■ Data section:

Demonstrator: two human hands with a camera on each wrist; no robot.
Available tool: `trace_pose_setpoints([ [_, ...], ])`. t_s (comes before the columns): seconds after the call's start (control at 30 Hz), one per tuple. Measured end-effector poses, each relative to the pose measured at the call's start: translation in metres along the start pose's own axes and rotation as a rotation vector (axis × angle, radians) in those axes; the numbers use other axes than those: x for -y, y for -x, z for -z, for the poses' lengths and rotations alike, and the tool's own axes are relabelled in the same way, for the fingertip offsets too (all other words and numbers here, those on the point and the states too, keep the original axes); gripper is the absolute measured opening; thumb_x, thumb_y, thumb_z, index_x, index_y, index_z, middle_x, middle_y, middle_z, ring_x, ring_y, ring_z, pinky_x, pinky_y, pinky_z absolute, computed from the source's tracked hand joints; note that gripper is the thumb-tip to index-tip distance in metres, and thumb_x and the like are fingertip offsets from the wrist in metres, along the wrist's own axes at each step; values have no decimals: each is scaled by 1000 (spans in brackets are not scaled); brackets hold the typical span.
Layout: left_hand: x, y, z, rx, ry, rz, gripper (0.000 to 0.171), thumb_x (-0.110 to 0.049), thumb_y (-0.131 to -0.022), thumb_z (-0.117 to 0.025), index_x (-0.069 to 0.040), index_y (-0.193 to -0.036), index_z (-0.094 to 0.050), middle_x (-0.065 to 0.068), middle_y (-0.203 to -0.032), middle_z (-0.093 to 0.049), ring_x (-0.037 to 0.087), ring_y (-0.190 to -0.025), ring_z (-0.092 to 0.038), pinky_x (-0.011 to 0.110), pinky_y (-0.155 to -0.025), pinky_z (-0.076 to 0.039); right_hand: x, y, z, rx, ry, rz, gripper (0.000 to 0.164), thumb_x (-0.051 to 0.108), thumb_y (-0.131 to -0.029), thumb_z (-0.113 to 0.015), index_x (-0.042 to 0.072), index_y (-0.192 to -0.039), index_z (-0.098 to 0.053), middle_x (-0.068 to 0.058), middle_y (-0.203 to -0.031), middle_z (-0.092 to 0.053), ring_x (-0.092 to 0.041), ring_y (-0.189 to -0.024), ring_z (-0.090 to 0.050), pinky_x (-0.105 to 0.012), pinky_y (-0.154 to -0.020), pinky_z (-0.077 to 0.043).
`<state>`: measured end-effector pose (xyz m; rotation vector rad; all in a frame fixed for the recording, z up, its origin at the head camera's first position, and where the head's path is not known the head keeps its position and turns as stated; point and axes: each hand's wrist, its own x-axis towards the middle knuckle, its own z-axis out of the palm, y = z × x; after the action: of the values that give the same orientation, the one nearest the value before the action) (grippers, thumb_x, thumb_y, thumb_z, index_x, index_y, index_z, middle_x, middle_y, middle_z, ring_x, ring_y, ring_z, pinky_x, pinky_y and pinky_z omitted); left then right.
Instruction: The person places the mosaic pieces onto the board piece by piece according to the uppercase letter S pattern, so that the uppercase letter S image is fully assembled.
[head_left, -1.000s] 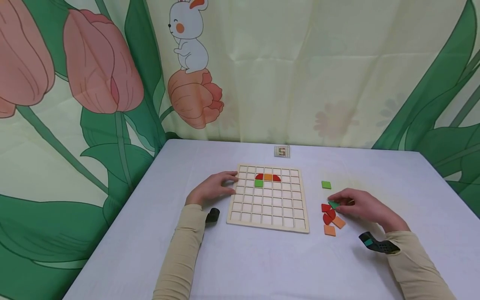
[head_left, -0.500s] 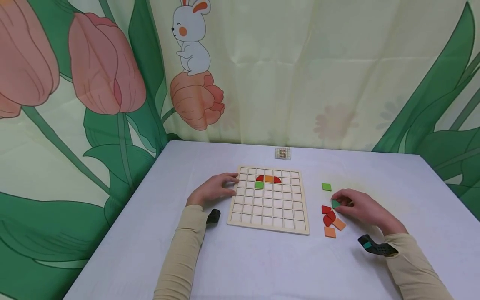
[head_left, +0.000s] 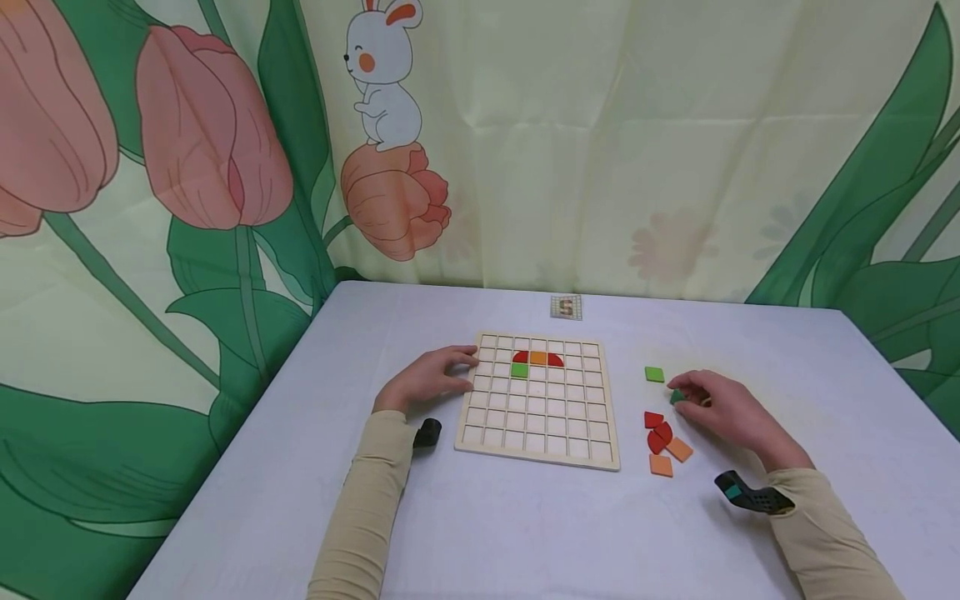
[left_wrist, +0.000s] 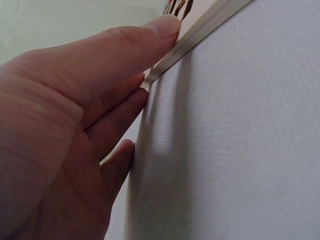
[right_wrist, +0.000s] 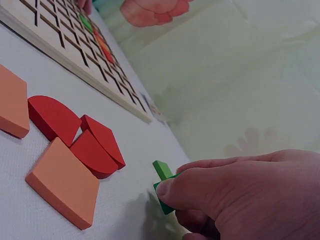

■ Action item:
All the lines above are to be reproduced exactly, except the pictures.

■ Response for this exercise:
Demonstrator: two human hands with a camera on each wrist; no robot.
Available tool: `trace_pose_setpoints([ [_, ...], ])`. t_s (comes before the columns): seconds after the call's start (control at 30 Hz), one per tuple. Measured end-effector poses, each relative to the pose measured at the call's start: translation in metres along the start pose's own axes and rotation as a rotation vector (axis × angle, radians) in those axes; the numbers use other axes than those: x for -y, y for -x, z for -z, for the poses' lengths and rotations alike, and the tool's own axes are relabelled in the same way, for the fingertip offsets too (all other words and numbers here, those on the point and the states too, keep the original axes); gripper is the absolute measured opening; thumb_x, thumb_y, thumb_z, index_x, index_y, index_z, middle_x, middle_y, middle_z, ring_x, ring_y, ring_z, pinky_x, pinky_y, pinky_z absolute, computed from the source's tracked hand joints; note that gripper is the thumb-tip to index-tip distance in metres, and thumb_x and the like are fingertip offsets from the wrist in metres, along the wrist's own axes at each step; values have no decimals: each is scaled by 1000 (spans in brackets are not scaled); brackets hold the typical span.
Layout: left_hand: x, y, z, rx, ry, rz, gripper (0.000 to 0.171), thumb_x (-0.110 to 0.049), thumb_y (-0.131 to -0.022), thumb_z (-0.117 to 0.025), index_x (-0.069 to 0.040), index_y (-0.193 to -0.036), index_z (-0.094 to 0.050), middle_x (-0.065 to 0.068), middle_y (-0.203 to -0.032), middle_z (-0.093 to 0.049), ring_x (-0.037 to 0.087), ring_y (-0.190 to -0.025), ring_z (-0.092 to 0.038), pinky_x (-0.011 to 0.110), pinky_y (-0.155 to -0.025), pinky_z (-0.076 to 0.039); right_hand: x, y, z, rx, ry, rz, gripper (0.000 to 0.164), thumb_x (-0.051 to 0.108), thumb_y (-0.131 to -0.029), thumb_z (-0.113 to 0.015), index_x (-0.042 to 0.072), index_y (-0.192 to -0.039), index_z (-0.098 to 0.053), middle_x (-0.068 to 0.058), middle_y (-0.203 to -0.031), middle_z (-0.092 to 0.053), ring_x (-0.092 to 0.041), ring_y (-0.189 to -0.024), ring_z (-0.090 to 0.050), pinky_x (-0.105 to 0.012), pinky_y (-0.154 to -0.020), pinky_z (-0.077 to 0.043).
`<state>`: measured end-effector pose (xyz m; rotation vector rad; all in a frame fixed for the recording, z up, its origin at the head camera's first position, and where the head's path is not known the head keeps its position and turns as stated; point and axes: each hand's wrist, its own x-axis towards the middle knuckle, its own z-axis out of the palm, y = z × x; after the action: of the values that give the same orientation, the one nearest the value before the action) (grippers, thumb_x, thumb_y, thumb_z, index_x, index_y, index_z, middle_x, middle_y, middle_z, ring_x, ring_y, ring_z, pinky_x, pinky_y and pinky_z omitted); left then right.
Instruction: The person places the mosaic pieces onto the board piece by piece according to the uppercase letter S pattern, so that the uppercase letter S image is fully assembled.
[head_left, -1.000s] 
[head_left, -0.500s] 
[head_left, +0.000s] 
[left_wrist, +0.000s] 
[right_wrist, +0.000s] 

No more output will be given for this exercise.